## [Task goal]
Repeat the lines beginning at the one with "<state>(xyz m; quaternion" and running to the end of the material, keeping the first and last of them, exactly as they appear.
Data section below:
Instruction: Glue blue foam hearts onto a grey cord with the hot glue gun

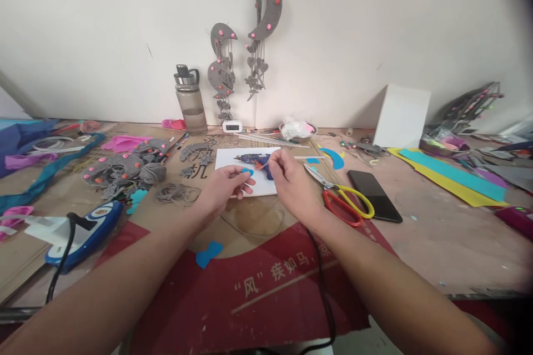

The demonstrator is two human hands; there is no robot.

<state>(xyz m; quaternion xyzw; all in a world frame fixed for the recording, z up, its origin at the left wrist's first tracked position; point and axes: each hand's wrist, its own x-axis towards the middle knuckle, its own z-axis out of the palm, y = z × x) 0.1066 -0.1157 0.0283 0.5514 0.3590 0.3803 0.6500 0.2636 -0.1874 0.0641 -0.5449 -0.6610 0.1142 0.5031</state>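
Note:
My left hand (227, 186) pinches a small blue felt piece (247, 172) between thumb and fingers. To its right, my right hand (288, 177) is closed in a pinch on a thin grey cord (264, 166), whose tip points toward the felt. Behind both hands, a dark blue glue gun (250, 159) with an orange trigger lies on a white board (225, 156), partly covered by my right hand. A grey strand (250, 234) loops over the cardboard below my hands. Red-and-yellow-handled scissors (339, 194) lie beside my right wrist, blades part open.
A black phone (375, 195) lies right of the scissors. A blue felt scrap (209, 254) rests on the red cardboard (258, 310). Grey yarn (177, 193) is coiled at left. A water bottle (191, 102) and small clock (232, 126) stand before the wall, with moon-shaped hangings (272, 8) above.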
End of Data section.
## [Exercise response]
<state>(xyz m; quaternion xyzw; all in a world frame fixed for the recording, z up, its origin at the left wrist's first tracked position; point and axes: each hand's wrist, its own x-axis towards the middle knuckle, its own z-axis out of the palm, y = z × x) 0.1066 -0.1157 0.0283 0.5514 0.3590 0.3803 0.6500 0.2636 -0.1874 0.0641 -0.5449 -0.6610 0.1142 0.5031</state>
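Note:
My left hand (227, 186) pinches a small blue felt piece (247, 172) between thumb and fingers. To its right, my right hand (288, 177) is closed in a pinch on a thin grey cord (264, 166), whose tip points toward the felt. Behind both hands, a dark blue glue gun (250, 159) with an orange trigger lies on a white board (225, 156), partly covered by my right hand. A grey strand (250, 234) loops over the cardboard below my hands. Red-and-yellow-handled scissors (339, 194) lie beside my right wrist, blades part open.
A black phone (375, 195) lies right of the scissors. A blue felt scrap (209, 254) rests on the red cardboard (258, 310). Grey yarn (177, 193) is coiled at left. A water bottle (191, 102) and small clock (232, 126) stand before the wall, with moon-shaped hangings (272, 8) above.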

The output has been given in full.